The Smalltalk solution to the summation problem does not only offer
greater (writing) efficiency, it is also better when it comes to point
OOP2. You don't have to tangle with accessing a collection's contents
anymore in Smalltalk. This takes C++'s idea of iteration even
further. So, in this example, I think C++ doesn't even reach it's own
goals.

To expand the example a bit further, the `reduce' function in Common
Lisp make the summation we're doing here even easier.

(setf bla (make-array 3))
(fill-array-somehow)
(setf sum 
      (reduce 
       #'(lambda (p1 p2) (+ p1 p2)) 
       bla))
; the last statement does nothing else than.
;      (setf sum (reduce #'+ bla))
; I used the lambda form to show how this is done in general.
; Although the Lisp solution is easier than Smalltalk's only when using
; the short form.

One could complain: "This is unfair, you compare a hand-written
solution in C++ (and Smalltalk) with a Lisp function that is part of
the system library". Nope. There's no build-in function to sum up the
elements of an array in Common Lisp. There is a macro to iterate over
the elements of a sequence (Common Lisp's term for collection) in a
way that a function that is given as parameter is used to combine two
of them to one, using this one and the next element and so on.

In C++ it is neither possible to define such a macro nor to have
lambda functions with the scope facilities of Common Lisp's. See Henry
G. Baker's excellent Paper on OOP iterators 
vvvvvvvvvvvvvvvvvvvvvvvvvvvvvvvvvvvvvvvvvvvvvvvvvvvvvvvvvvvvvvvvvvvvv
ftp://ftp.netcom.com/pub/hb/hbaker/home.html
"Iterators: Signs of Weakness in Object-Oriented Languages".  ACM OOPS
Messenger 4,3 (July 1993), 18-25.  If your language _requires_
iterators in order to get anything done, your language's control
structures are grossly deficient.  9 pages.  [Iterator.ps.Z]
^^^^^^^^^^^^^^^^^^^^^^^^^^^^^^^^^^^^^^^^^^^^^^^^^^^^^^^^^^^^^^^^^^^^^

C++ strong points:
==================

An now the other side. C++ lacks important features to make these
solutions more general and easier to write. However, the way C++ does
things has advantages, too:

1) Efficiency.

1a) All the C and C++ examples above can be done in constant space. No
generation of objects is required while this summation is running,
not even when staring the summation. If if collection has only 2
elements, but the iteration happens more than once, it may be
significant, that Smalltalk creates storage for the block parameter
`x' (at least each time each iteration begins, if not on each single
step).

1b) All function calls may be statically inlined. That means: No
runtime selection of messages is performed and the whole code of the
function may be inlined. In Lisp, static binding in principle is
possible, but not when using anonymous functions (at least no
compiler I know of does this).

2) C++ way to do this iteration is type-save, the presence of each
operation for each object it is call on is checked at run time. OK,
Smalltalk doesn't do this anyway, but imagine a language that is
compile-time typed, but tries to provide block as in
Smalltalk. Type-checking for the code inside such a block will be
horrible. 



Additionally, I think a 7:1- ratio in the productivity in too
high. This will happen when C++ers doesn't even start with libraries
that are widely available today. Smalltalks will always start with a
library of many important types. But today there are Libraries for C++
that will enable C++ to reach the productivity their language
offers. STL, Tools.h++ are widely available for a short time and the
examples posted here are several years old. Those were the times of
Smalltalk-Libs ported to C++, leading to break C++'s style of
programming. Of course this will be horrible inefficient.
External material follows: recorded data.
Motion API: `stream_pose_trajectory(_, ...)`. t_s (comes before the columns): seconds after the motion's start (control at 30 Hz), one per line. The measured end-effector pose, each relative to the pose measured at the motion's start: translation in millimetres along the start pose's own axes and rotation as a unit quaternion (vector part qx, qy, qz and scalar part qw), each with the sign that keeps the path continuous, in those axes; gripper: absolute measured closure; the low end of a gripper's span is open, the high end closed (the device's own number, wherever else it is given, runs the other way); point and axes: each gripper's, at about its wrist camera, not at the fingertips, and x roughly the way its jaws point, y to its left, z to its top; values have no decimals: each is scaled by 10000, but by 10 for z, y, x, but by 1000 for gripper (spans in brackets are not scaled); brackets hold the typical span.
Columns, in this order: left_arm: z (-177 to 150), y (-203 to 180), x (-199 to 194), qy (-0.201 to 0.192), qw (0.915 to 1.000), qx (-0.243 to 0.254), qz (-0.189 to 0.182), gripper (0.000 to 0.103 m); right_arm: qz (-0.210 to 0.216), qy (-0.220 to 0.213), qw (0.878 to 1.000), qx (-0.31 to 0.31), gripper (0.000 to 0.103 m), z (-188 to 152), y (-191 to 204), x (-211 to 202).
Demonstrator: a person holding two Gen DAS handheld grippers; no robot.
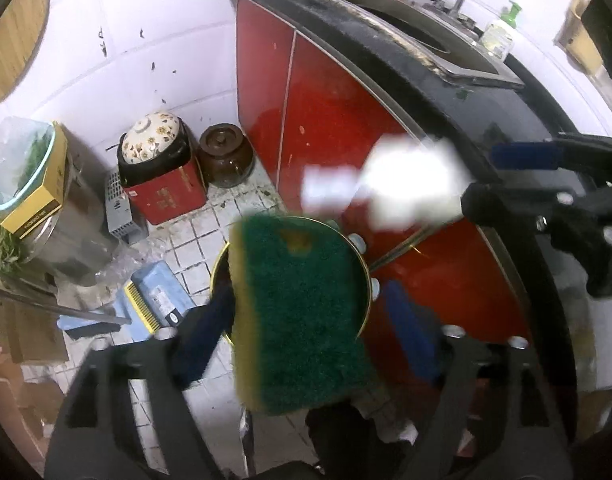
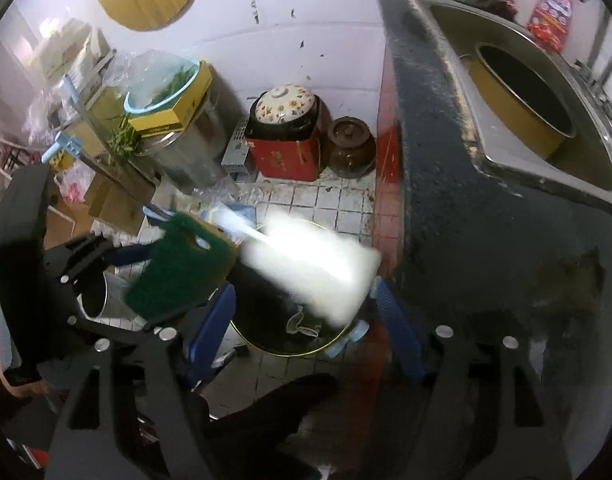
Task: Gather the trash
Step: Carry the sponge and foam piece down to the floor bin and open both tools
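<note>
The step in hand, as I judge it, is dropping both pieces into the bin (image 1: 222, 264) on the floor.

In the left wrist view, the left gripper (image 1: 306, 300) has its jaws apart around the green and yellow sponge (image 1: 302, 312). The pad at 9 o'clock touches the yellow edge; at 3 o'clock a thin gap shows the bin's rim, so the sponge is probably not pinched. It hangs over the bin's mouth, which is good. To do it well, keep the gripper above the middle of the opening and let the sponge go flat, so it does not catch the rim.

At 2 o'clock of the sponge is a blurred white piece (image 1: 406, 188), in front of the tips of the right gripper (image 1: 482, 178). Its jaws are also apart. What the piece is, I cannot tell.

The right wrist view shows what the first hides: the inside of the bin, with a crumpled scrap (image 2: 302, 324) already lying there, and the white piece over the opening. It also shows a steel cup (image 2: 94, 300) at 9 o'clock of the bin, so a drop too far to that side could miss.
</note>
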Motion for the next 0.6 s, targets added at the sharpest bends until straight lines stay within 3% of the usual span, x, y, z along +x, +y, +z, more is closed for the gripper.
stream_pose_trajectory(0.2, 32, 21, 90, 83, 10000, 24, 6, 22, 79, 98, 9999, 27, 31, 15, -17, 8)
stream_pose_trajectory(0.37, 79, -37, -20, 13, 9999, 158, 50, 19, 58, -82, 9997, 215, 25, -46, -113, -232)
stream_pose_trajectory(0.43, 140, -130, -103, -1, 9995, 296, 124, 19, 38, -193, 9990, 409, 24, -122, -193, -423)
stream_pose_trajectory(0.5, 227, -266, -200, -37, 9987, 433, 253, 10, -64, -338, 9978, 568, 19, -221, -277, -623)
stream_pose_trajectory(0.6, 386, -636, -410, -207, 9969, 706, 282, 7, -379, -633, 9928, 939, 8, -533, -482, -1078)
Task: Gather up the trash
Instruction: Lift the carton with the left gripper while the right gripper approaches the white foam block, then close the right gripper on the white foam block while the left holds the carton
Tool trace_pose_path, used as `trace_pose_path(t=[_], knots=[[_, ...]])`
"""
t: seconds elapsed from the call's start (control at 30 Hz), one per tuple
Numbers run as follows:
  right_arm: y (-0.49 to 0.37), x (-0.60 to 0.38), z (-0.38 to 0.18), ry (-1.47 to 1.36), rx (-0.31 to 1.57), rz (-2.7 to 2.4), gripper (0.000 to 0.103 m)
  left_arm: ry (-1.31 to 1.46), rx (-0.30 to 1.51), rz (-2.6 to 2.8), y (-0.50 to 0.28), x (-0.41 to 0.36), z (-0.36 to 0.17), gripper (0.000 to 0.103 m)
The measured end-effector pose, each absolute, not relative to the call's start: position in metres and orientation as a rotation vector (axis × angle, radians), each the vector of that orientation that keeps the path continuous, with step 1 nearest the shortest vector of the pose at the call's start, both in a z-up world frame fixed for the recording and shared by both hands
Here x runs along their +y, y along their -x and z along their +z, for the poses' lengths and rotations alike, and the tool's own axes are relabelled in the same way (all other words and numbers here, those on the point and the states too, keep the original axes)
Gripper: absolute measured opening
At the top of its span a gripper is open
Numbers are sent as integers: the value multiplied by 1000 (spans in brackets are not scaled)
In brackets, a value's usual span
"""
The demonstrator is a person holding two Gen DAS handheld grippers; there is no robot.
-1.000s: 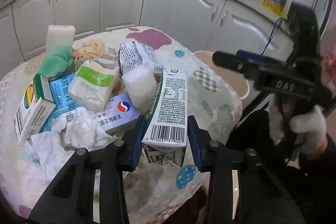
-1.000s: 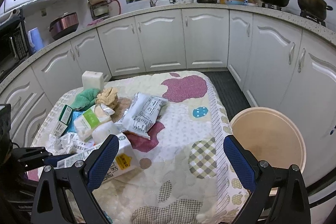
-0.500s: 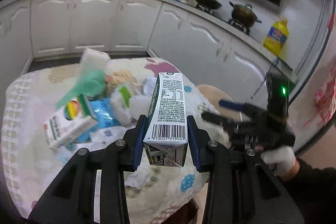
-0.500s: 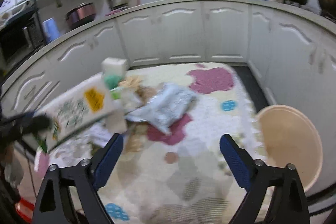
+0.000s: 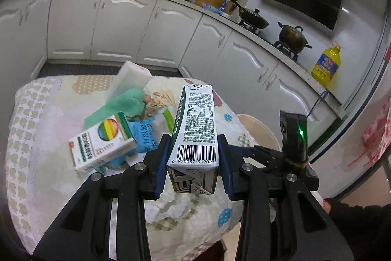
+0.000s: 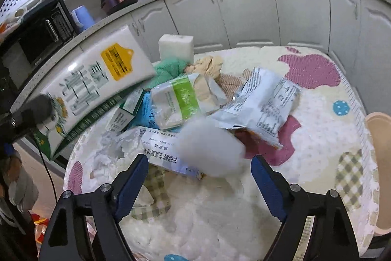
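Two tools in use, one in each of our hands. Left tool (image 5: 193, 160) pinches a tall milk carton (image 5: 195, 129) near its bottom end, blue pads pressed on both side walls; we hold the carton upright, barcode facing the camera, lifted clear of the bench (image 5: 44, 163), which wears a patterned cloth. Right tool (image 6: 198, 177) stands spread with nothing between its pads; its jaws have just been closing somewhat. It hovers over the trash pile, with a blurred white wad (image 6: 210, 146) just ahead of the gap and a long white box with printed text (image 6: 166, 151) lying beside it. Further back on the bench we note a green-striped packet (image 6: 185, 99), a crinkled white wrapper (image 6: 261, 102), crumpled tissue (image 6: 110, 151), a green cloth (image 6: 168, 67) and a white block (image 6: 176, 44). A rainbow-marked box (image 5: 102, 146) shows in the left view. Beige bin (image 6: 378, 138) sits just off the bench's right edge.
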State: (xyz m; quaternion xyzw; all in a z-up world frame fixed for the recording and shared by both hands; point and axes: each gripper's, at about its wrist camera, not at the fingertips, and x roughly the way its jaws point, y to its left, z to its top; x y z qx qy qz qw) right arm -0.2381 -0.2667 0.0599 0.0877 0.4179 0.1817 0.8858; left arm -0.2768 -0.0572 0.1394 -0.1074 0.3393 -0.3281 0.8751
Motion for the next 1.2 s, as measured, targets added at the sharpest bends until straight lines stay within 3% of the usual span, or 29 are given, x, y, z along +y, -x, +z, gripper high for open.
trace_pose_path(t=[0.57, 0.6, 0.63, 0.67, 1.0, 1.2], knots=[[253, -286, 46, -119, 905, 365, 82, 201, 714, -687, 277, -68, 134, 35], [255, -284, 46, -103, 902, 368, 71, 198, 714, -688, 277, -70, 133, 35], [257, -282, 45, -90, 899, 378, 45, 196, 715, -690, 277, -71, 134, 35], [257, -281, 44, -83, 908, 382, 39, 193, 716, -691, 278, -73, 134, 35], [276, -321, 82, -130, 784, 330, 35, 151, 726, -731, 284, -115, 142, 35], [286, -393, 92, -209, 756, 164, 35, 126, 751, -789, 280, -173, 142, 35]])
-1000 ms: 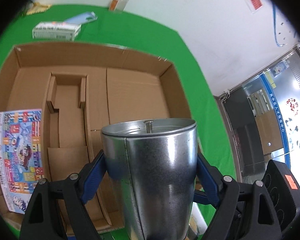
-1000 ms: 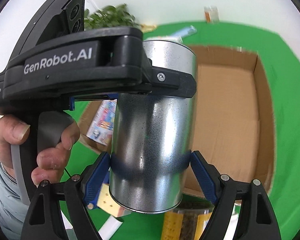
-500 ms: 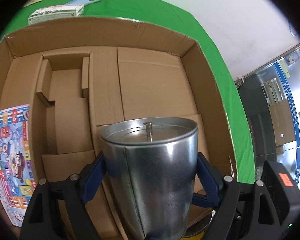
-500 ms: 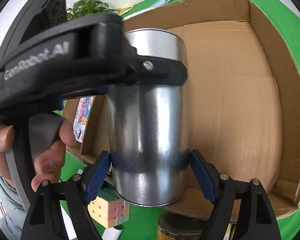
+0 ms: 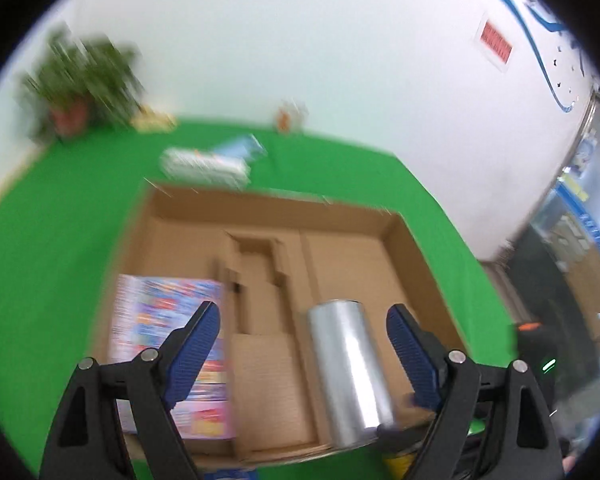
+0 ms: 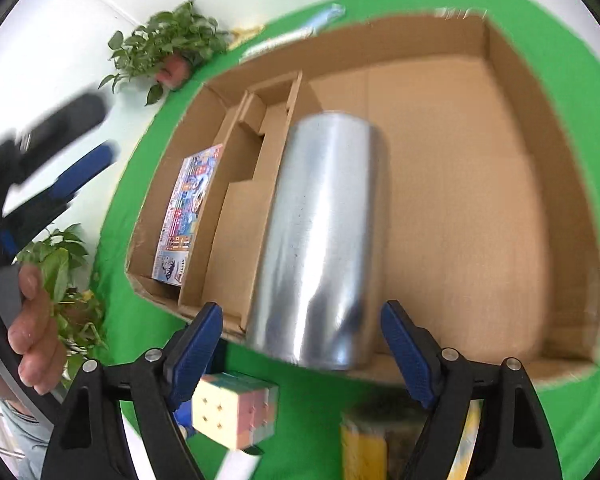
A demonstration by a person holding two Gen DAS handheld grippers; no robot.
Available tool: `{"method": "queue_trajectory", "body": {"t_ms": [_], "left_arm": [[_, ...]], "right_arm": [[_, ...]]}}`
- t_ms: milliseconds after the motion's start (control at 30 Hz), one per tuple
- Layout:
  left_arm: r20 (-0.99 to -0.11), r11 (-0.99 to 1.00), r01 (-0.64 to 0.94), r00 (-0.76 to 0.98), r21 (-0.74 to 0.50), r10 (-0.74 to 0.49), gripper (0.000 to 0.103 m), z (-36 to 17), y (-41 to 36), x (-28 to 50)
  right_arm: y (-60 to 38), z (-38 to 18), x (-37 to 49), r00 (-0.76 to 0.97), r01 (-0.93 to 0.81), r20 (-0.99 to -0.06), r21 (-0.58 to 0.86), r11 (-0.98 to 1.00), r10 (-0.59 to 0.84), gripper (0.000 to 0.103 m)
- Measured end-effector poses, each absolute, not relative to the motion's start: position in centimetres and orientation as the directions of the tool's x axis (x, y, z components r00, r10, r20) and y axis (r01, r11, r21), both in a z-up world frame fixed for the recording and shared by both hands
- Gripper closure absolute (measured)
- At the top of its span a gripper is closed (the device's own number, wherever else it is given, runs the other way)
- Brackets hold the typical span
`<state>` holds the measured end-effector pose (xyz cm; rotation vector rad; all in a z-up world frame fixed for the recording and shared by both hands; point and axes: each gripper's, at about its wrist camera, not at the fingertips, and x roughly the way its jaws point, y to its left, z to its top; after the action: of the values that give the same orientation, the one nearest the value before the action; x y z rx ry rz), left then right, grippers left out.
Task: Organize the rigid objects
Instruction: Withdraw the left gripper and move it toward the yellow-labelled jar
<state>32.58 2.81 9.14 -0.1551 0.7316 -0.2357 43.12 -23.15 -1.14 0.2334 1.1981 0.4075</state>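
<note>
Both your grippers, left (image 5: 303, 340) and right (image 6: 302, 338), hang spread with nothing pinched, because the metal can (image 6: 320, 240) now lies on its side in the cardboard box (image 6: 572, 240), near its front edge beside the colourful booklet (image 6: 188, 216).

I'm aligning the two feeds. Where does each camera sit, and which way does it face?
Left wrist: on the left tongs, facing down and forward over the cardboard box toward the wall; only its open blue-padded fingers show.
Right wrist: on the right tongs, facing steeply down into the box; its open fingers, the person's hand and the blurred left tongs show.
Shared: box, metal can, colourful booklet, green tablecloth.
</note>
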Motion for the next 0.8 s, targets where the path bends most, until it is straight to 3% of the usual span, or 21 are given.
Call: {"method": "queue_trajectory", "body": {"t_ms": [167, 233, 267, 300, 333, 400, 433, 467, 500, 533, 567, 600, 667, 800], "left_arm": [[-0.526, 0.997, 0.074, 0.849, 0.031, -0.047, 0.017, 10.2, 4.5, 25.5], [-0.515, 0.994, 0.047, 0.857, 0.098, 0.010, 0.023, 9.4, 4.4, 23.0], [-0.517, 0.992, 0.035, 0.855, 0.121, 0.033, 0.062, 8.9, 4.1, 22.2], [-0.532, 0.991, 0.030, 0.846, 0.128, 0.043, 0.098, 8.4, 4.5, 21.5], [-0.557, 0.994, 0.026, 0.830, 0.104, 0.036, 0.099, 7.8, 4.7, 20.7], [-0.566, 0.999, 0.037, 0.824, 0.015, -0.021, 0.101, 6.7, 4.9, 18.8], [-0.570, 0.999, 0.050, 0.821, -0.008, -0.046, 0.100, 6.5, 4.6, 18.4], [-0.576, 0.996, 0.074, 0.813, -0.046, -0.087, 0.099, 6.2, 4.5, 17.8], [-0.591, 0.992, 0.096, 0.797, -0.078, -0.124, 0.079, 5.7, 4.3, 17.3], [-0.603, 0.992, 0.097, 0.788, -0.076, -0.124, 0.060, 5.4, 3.5, 16.9], [-0.606, 0.994, 0.087, 0.788, -0.061, -0.106, 0.014, 5.2, 3.1, 16.4], [-0.577, 0.998, 0.062, 0.814, -0.031, -0.068, 0.000, 5.1, 2.7, 15.6], [-0.527, 0.999, 0.051, 0.849, -0.007, -0.047, 0.001, 5.3, 1.8, 14.3], [-0.527, 0.995, 0.097, 0.844, -0.032, -0.099, 0.001, 4.5, 0.4, 13.2]], "right_arm": [[-24.1, 3.7, 36.1, 0.520, -0.191, -0.818, 0.171, 0.967, 0.247, 0.019], [-24.2, 4.8, 32.5, 0.601, -0.191, -0.775, 0.097, 0.977, 0.195, 0.021], [-24.0, 5.1, 31.0, 0.630, -0.200, -0.753, 0.076, 0.977, 0.188, 0.028], [-24.0, 5.3, 29.8, 0.650, -0.209, -0.737, 0.061, 0.976, 0.185, 0.052], [-24.0, 5.5, 28.4, 0.670, -0.205, -0.724, 0.033, 0.978, 0.165, 0.070], [-24.0, 5.3, 26.3, 0.689, -0.186, -0.710, 0.023, 0.982, 0.147, 0.070], [-24.0, 5.1, 25.3, 0.697, -0.186, -0.702, 0.023, 0.982, 0.149, 0.064], [-24.0, 4.9, 24.5, 0.702, -0.185, -0.697, 0.016, 0.983, 0.144, 0.055], [-23.9, 4.8, 23.6, 0.707, -0.184, -0.694, 0.008, 0.983, 0.138, 0.027], [-24.0, 4.4, 22.7, 0.717, -0.182, -0.684, 0.003, 0.983, 0.135, 0.006], [-24.0, 4.3, 21.9, 0.731, -0.177, -0.670, -0.006, 0.984, 0.128, 0.005], [-24.2, 4.0, 21.4, 0.740, -0.175, -0.662, -0.015, 0.984, 0.121, 0.005], [-24.3, 3.6, 20.1, 0.740, -0.194, -0.660, -0.020, 0.981, 0.133, 0.005], [-24.9, 2.7, 18.4, 0.757, -0.198, -0.641, -0.042, 0.979, 0.126, 0.005]]}}
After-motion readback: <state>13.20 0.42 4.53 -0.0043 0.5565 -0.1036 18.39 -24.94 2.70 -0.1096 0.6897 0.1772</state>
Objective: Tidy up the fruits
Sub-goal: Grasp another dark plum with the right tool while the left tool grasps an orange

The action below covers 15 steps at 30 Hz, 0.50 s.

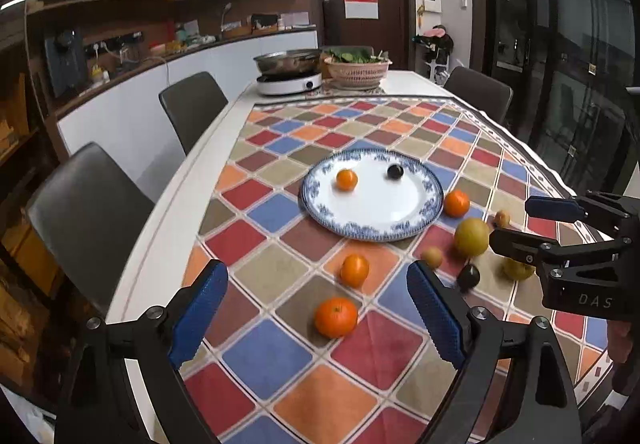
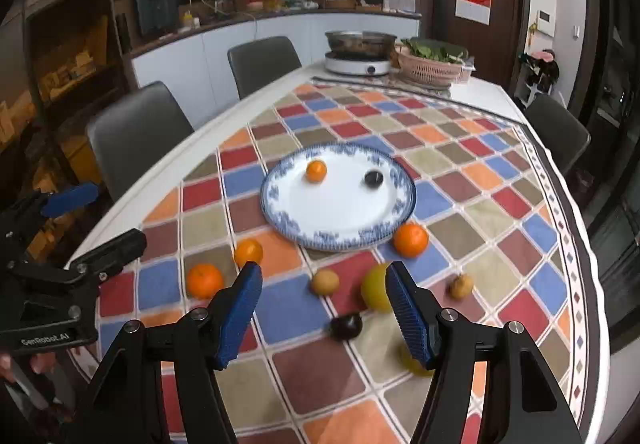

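On the checkered tablecloth [image 1: 280,211], the blue-rimmed plate [image 1: 372,230] holds one orange [image 1: 346,179] and one dark plum [image 1: 395,171]; I count roughly eight fruits left around it. My left gripper [image 1: 318,318] and right gripper [image 2: 322,318] both hang spread, empty.

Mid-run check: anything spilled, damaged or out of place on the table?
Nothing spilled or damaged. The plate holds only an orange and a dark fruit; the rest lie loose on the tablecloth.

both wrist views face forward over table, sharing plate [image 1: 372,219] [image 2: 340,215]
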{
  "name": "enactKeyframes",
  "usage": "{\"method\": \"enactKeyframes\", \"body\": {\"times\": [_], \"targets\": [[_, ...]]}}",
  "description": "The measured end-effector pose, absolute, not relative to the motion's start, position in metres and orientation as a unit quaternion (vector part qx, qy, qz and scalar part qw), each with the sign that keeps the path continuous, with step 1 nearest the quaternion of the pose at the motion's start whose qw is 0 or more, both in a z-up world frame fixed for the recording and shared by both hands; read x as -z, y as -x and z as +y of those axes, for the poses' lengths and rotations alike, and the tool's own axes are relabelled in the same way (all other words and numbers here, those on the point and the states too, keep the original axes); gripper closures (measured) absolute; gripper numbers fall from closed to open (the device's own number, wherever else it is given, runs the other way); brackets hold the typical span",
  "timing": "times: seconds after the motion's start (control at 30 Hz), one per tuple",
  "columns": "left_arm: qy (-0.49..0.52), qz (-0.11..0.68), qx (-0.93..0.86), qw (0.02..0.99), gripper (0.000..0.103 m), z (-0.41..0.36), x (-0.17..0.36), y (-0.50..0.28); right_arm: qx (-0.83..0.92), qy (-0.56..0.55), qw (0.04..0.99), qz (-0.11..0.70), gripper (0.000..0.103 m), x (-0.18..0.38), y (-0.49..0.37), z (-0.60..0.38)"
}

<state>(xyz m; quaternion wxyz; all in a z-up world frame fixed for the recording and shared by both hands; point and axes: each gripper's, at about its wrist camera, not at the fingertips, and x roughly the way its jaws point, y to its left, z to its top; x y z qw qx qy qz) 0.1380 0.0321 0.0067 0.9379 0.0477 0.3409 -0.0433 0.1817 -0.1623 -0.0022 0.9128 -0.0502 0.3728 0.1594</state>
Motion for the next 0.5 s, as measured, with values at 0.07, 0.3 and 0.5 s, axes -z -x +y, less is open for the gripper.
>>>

A catcher doesn't assume his opponent is still 12 years old when he
prepares for a fight :-)


Anyway, we agree that Smalltalk is more productive, leaving it open
for a moment how much.

So why do people use C++ today when they know they will be less
efficient?
================================================================

1) There are places where performance matters very much and it is
highly application-depended how great the overhead of Smalltalk or
current Lisp dialects is. GUI programming probably is not (the GUI
overhead is several magnitudes greater anyway), number processing
probably is.

2) There are applications where coding in only 1/10 or less of the
total cost. If Smalltalk in 5 times more productive, the end product
will not cost 1/5th of the C++ solution, but about the half. That
sounds different.

3) It is my believe, that while dynamically typed languages provide
better support for `code compression', statically typed languages may
be more effective in regard of point OOP1 - code reuse. At least in
large teams where people have to be forced as soon as possible to
check their assumptions about the protocols of a given class and where
manpower for typing in straightforward workarounds is not rare.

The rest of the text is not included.